_REQUIREMENT_: Wherever a picture appears in the listing below, leave it out and reproduce the rest exactly.

_RECORDS FOR PROCESSING_:

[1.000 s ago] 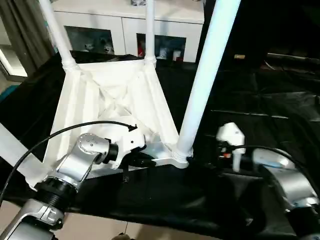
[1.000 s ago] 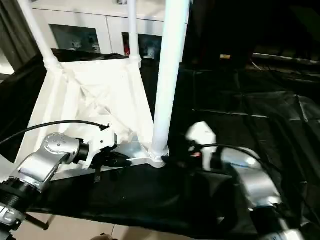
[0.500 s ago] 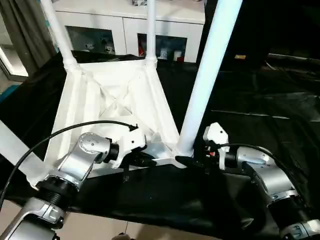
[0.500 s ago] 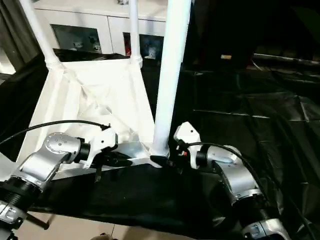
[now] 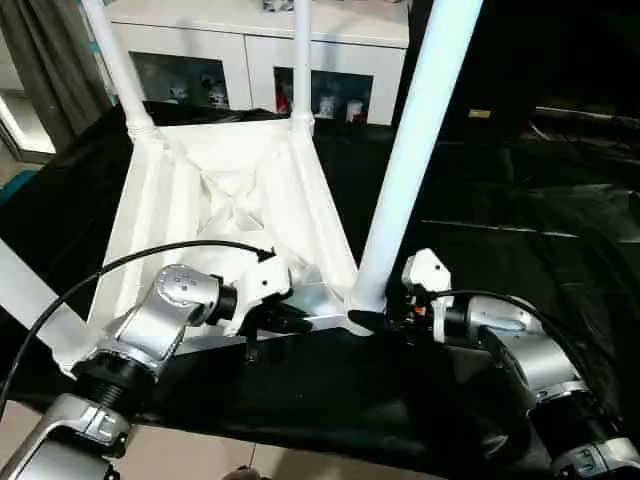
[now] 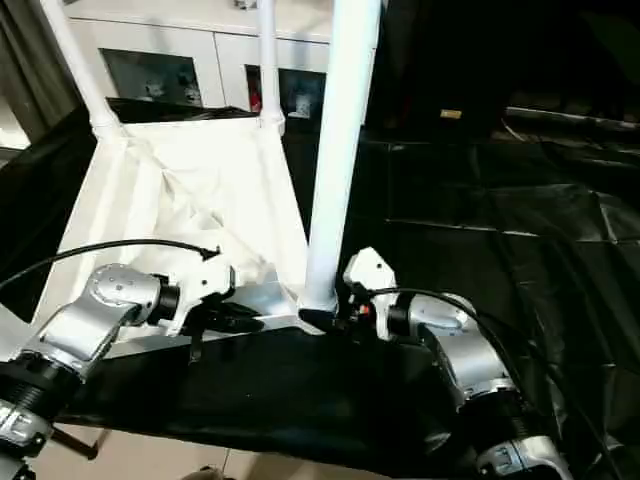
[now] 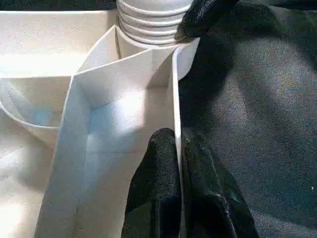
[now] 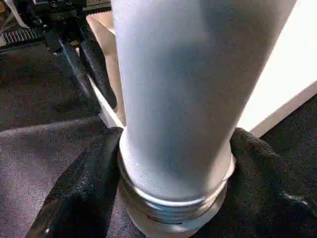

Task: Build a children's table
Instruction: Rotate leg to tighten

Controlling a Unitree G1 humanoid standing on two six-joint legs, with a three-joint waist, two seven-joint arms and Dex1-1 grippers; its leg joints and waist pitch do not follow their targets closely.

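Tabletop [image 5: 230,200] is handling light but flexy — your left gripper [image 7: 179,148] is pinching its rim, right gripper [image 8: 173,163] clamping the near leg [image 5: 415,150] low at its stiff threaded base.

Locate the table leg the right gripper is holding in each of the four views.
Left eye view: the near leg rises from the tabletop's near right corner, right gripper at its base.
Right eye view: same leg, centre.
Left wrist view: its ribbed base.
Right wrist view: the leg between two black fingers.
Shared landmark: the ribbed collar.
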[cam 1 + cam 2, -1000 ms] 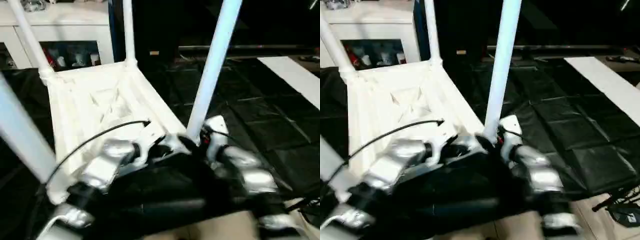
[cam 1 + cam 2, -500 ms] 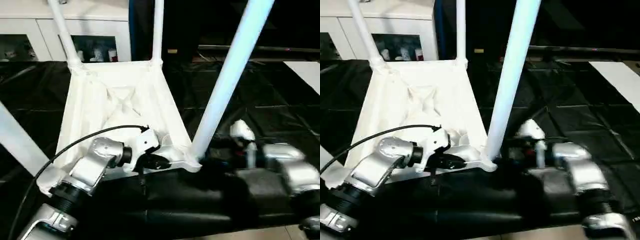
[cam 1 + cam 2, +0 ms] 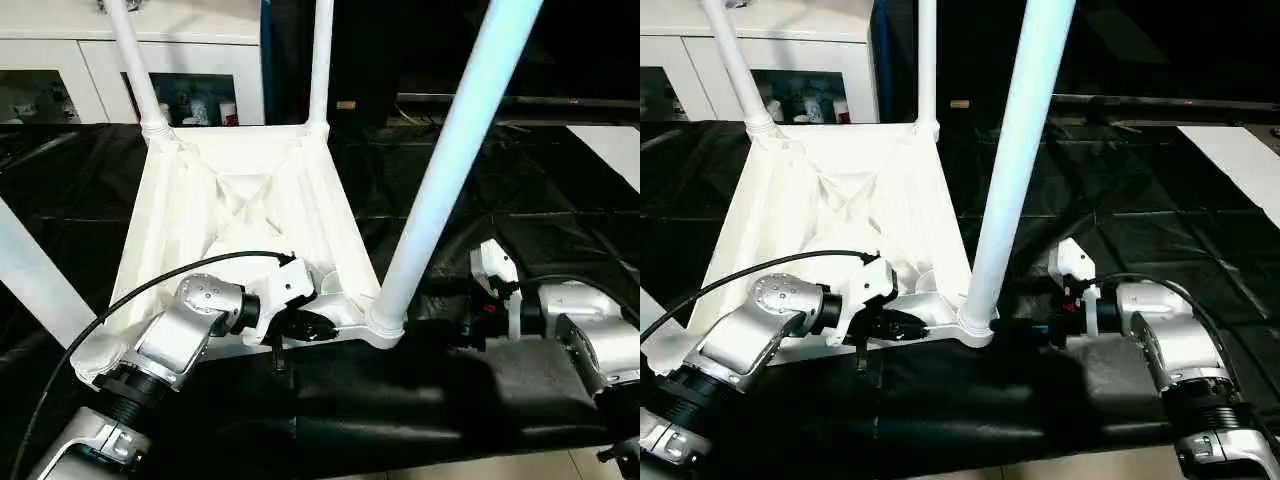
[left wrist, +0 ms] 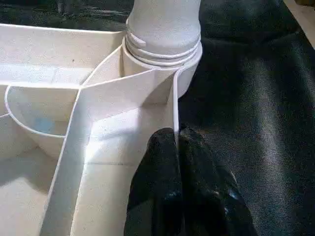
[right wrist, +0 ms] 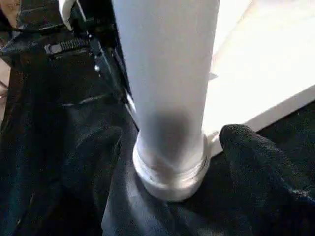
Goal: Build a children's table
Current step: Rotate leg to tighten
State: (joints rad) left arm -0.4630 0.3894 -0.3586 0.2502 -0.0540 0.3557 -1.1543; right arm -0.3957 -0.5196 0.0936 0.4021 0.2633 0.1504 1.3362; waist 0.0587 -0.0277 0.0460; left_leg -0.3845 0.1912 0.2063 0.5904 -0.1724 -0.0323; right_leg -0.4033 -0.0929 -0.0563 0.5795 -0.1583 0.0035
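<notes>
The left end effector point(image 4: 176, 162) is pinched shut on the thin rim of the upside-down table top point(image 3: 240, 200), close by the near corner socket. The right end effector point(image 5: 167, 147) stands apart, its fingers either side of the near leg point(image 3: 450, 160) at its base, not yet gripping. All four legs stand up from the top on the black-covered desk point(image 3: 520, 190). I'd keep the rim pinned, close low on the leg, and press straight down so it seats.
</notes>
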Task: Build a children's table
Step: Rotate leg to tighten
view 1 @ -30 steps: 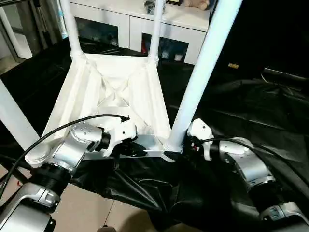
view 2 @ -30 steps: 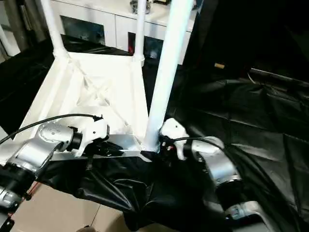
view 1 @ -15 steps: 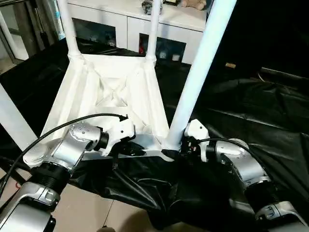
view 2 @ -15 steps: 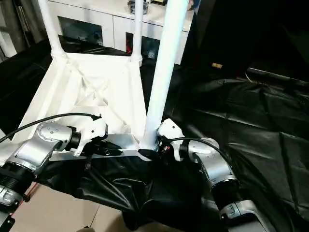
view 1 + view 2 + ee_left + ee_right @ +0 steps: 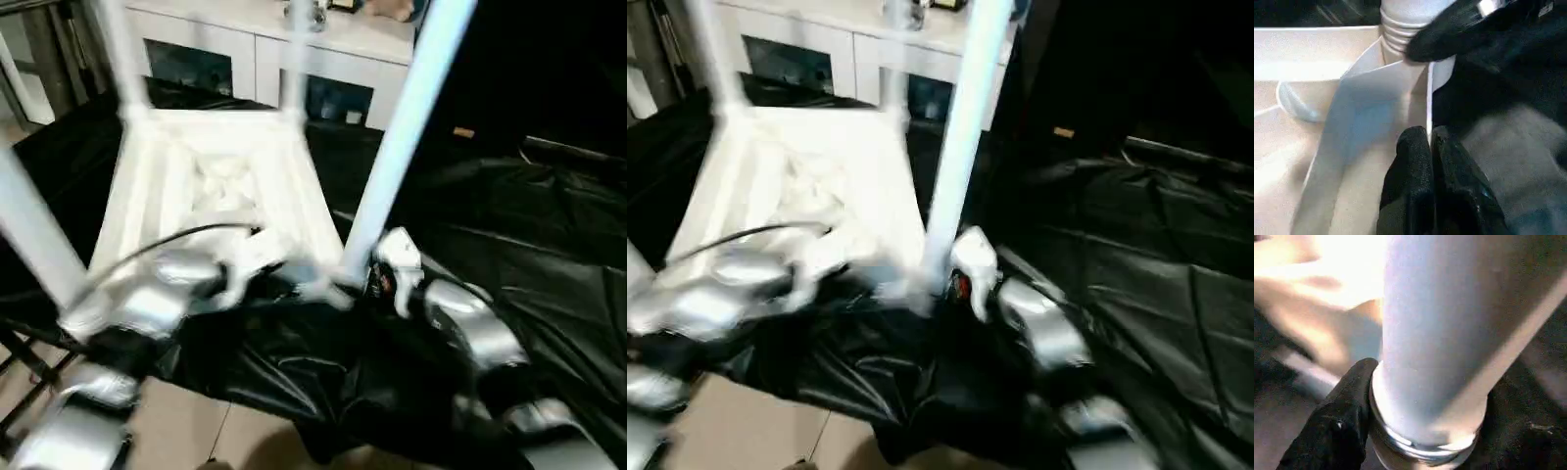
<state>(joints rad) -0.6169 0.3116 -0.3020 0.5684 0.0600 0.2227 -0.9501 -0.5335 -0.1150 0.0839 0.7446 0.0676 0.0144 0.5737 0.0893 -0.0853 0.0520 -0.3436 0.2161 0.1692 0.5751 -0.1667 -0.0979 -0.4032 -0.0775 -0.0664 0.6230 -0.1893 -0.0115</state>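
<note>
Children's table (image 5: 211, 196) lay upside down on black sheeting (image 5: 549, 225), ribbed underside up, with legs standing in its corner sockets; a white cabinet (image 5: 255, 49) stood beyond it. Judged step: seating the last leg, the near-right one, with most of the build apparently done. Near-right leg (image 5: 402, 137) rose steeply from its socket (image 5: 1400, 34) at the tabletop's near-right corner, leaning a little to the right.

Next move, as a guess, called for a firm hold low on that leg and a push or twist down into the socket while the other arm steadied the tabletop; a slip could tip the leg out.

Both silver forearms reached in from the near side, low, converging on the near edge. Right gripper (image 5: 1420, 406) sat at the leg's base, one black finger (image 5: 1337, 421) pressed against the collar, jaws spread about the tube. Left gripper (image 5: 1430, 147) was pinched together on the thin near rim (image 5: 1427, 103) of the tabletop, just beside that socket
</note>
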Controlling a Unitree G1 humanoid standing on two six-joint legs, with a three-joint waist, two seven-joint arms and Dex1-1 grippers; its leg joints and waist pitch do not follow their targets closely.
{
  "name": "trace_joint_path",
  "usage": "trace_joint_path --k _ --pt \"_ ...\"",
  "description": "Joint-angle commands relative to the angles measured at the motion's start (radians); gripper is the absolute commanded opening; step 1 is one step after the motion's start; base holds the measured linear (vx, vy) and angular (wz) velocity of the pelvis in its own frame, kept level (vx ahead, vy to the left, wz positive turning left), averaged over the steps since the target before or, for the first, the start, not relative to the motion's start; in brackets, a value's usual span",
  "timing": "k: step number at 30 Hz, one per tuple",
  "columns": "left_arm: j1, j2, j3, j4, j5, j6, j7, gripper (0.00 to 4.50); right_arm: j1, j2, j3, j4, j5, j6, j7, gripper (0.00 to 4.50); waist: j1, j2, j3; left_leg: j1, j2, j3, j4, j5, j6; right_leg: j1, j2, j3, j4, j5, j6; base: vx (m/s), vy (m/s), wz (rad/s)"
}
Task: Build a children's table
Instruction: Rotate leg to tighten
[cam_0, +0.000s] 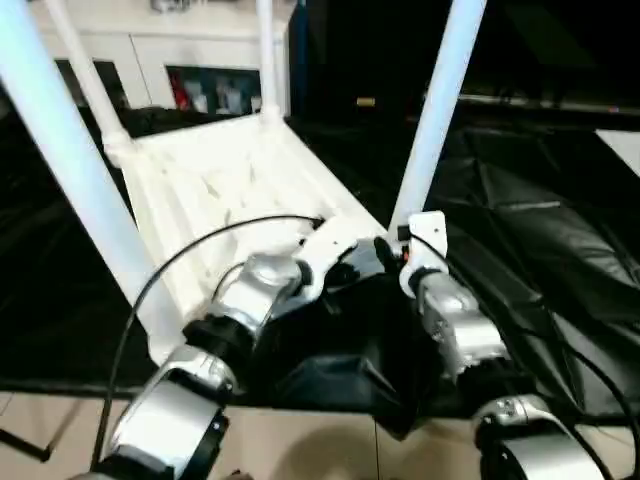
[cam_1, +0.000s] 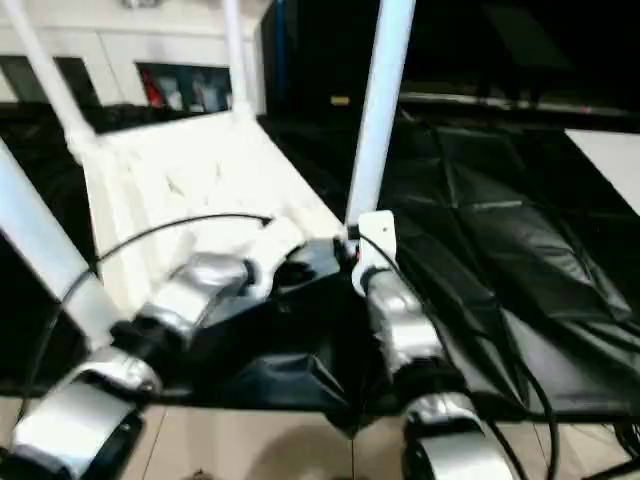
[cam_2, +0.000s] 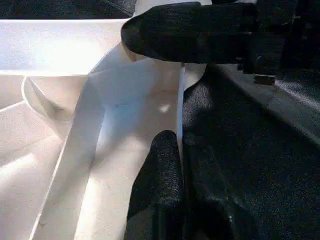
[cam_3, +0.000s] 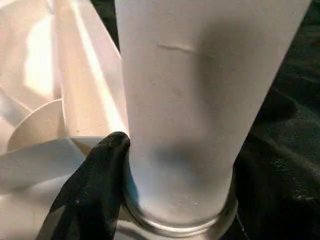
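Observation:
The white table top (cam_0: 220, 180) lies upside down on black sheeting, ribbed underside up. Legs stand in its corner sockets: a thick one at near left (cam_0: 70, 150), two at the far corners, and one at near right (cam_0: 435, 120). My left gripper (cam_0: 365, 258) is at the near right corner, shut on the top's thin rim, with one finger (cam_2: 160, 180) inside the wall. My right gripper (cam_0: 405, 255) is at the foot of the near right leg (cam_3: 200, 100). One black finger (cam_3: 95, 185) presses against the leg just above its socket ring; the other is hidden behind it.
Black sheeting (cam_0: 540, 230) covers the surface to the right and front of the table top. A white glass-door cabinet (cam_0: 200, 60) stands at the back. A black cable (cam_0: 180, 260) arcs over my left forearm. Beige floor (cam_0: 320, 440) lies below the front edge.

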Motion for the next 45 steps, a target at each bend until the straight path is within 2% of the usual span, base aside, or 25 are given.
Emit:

_EXERCISE RESPONSE_:
[1.000 s ago] 
[1.000 s ago] 
[0.500 s ago] 
[0.500 s ago] 
[now] 
[now] 
[now] 
[now] 

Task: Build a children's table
Instruction: Rotate leg to tighten

Controlling a Unitree G1 humanoid standing on two six-joint legs, with a three-joint waist, two seven-joint arms and Dex1-1 grippers; its leg joints and waist pitch do not follow their targets closely.

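Tabletop [image 5: 230,200] is handling light but flexy — your left gripper [image 7: 179,148] is pinching its rim, right gripper [image 8: 173,163] clamping the near leg [image 5: 415,150] low at its stiff threaded base.

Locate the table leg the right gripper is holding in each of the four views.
Left eye view: the near leg rises from the tabletop's near right corner, right gripper at its base.
Right eye view: same leg, centre.
Left wrist view: its ribbed base.
Right wrist view: the leg between two black fingers.
Shared landmark: the ribbed collar.
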[cam 1 + cam 2, -1000 ms] 
[cam 1 + cam 2, -500 ms] 
[cam 1 + cam 2, +0 ms] 
[left wrist, +0 ms] 
[right wrist, +0 ms] 
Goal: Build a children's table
Current step: Rotate leg to tighten
State: (joints rad) left arm -0.4630 0.3894 -0.3586 0.2502 -0.0540 0.3557 -1.1543; right arm -0.3957 -0.5196 0.0936 0.4021 0.2633 0.1504 1.3362; waist 0.0587 -0.0277 0.0460; left_leg -0.3845 0.1912 0.2063 0.5904 -0.1724 -0.0323; right_leg -0.4033 -0.0929 -0.0563 0.5795 -0.1583 0.0035
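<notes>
The left end effector point(image 4: 176, 162) is pinched shut on the thin rim of the upside-down table top point(image 3: 240, 200), close by the near corner socket. The right end effector point(image 5: 167, 147) stands apart, its fingers either side of the near leg point(image 3: 450, 160) at its base, not yet gripping. All four legs stand up from the top on the black-covered desk point(image 3: 520, 190). I'd keep the rim pinned, close low on the leg, and press straight down so it seats.
</notes>
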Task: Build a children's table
Step: Rotate leg to tighten
view 1 @ -30 steps: 
view 2 @ -30 steps: 
view 1 @ -15 steps: 
view 2 @ -15 steps: 
view 1 + view 2 + ee_left + ee_right @ +0 steps: 
<state>(joints rad) -0.6169 0.3116 -0.3020 0.5684 0.0600 0.2227 -0.9501 -0.5335 -0.1150 0.0839 0.7446 0.0676 0.0144 0.5737 0.0893 -0.0853 0.0520 -0.3436 0.2161 0.1692 0.5751 -0.1667 -0.0979 -0.4032 -0.0775 -0.0664 0.6230 -0.1893 -0.0115</state>
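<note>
Children's table (image 5: 211, 196) lay upside down on black sheeting (image 5: 549, 225), ribbed underside up, with legs standing in its corner sockets; a white cabinet (image 5: 255, 49) stood beyond it. Judged step: seating the last leg, the near-right one, with most of the build apparently done. Near-right leg (image 5: 402, 137) rose steeply from its socket (image 5: 1400, 34) at the tabletop's near-right corner, leaning a little to the right.

Next move, as a guess, called for a firm hold low on that leg and a push or twist down into the socket while the other arm steadied the tabletop; a slip could tip the leg out.

Both silver forearms reached in from the near side, low, converging on the near edge. Right gripper (image 5: 1420, 406) sat at the leg's base, one black finger (image 5: 1337, 421) pressed against the collar, jaws spread about the tube. Left gripper (image 5: 1430, 147) was pinched together on the thin near rim (image 5: 1427, 103) of the tabletop, just beside that socket
</note>
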Controlling a Unitree G1 humanoid standing on two six-joint legs, with a three-joint waist, two seven-joint arms and Dex1-1 grippers; its leg joints and waist pitch do not follow their targets closely.
{
  "name": "trace_joint_path",
  "usage": "trace_joint_path --k _ --pt \"_ ...\"",
  "description": "Joint-angle commands relative to the angles measured at the motion's start (radians); gripper is the absolute commanded opening; step 1 is one step after the motion's start; base holds the measured linear (vx, vy) and angular (wz) velocity of the pelvis in its own frame, kept level (vx ahead, vy to the left, wz positive turning left), averaged over the steps since the target before or, for the first, the start, not relative to the motion's start; in brackets, a value's usual span",
  "timing": "k: step number at 30 Hz, one per tuple",
  "columns": "left_arm: j1, j2, j3, j4, j5, j6, j7, gripper (0.00 to 4.50); right_arm: j1, j2, j3, j4, j5, j6, j7, gripper (0.00 to 4.50); waist: j1, j2, j3; left_leg: j1, j2, j3, j4, j5, j6; right_leg: j1, j2, j3, j4, j5, j6; base: vx (m/s), vy (m/s), wz (rad/s)"
}
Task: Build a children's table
Instruction: Rotate leg to tighten
[cam_0, +0.000s] 
[cam_1, +0.000s] 
[cam_2, +0.000s] 
[cam_3, +0.000s] 
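Observation:
The white table top (cam_0: 220, 180) lies upside down on black sheeting, ribbed underside up. Legs stand in its corner sockets: a thick one at near left (cam_0: 70, 150), two at the far corners, and one at near right (cam_0: 435, 120). My left gripper (cam_0: 365, 258) is at the near right corner, shut on the top's thin rim, with one finger (cam_2: 160, 180) inside the wall. My right gripper (cam_0: 405, 255) is at the foot of the near right leg (cam_3: 200, 100). One black finger (cam_3: 95, 185) presses against the leg just above its socket ring; the other is hidden behind it.
Black sheeting (cam_0: 540, 230) covers the surface to the right and front of the table top. A white glass-door cabinet (cam_0: 200, 60) stands at the back. A black cable (cam_0: 180, 260) arcs over my left forearm. Beige floor (cam_0: 320, 440) lies below the front edge.
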
Motion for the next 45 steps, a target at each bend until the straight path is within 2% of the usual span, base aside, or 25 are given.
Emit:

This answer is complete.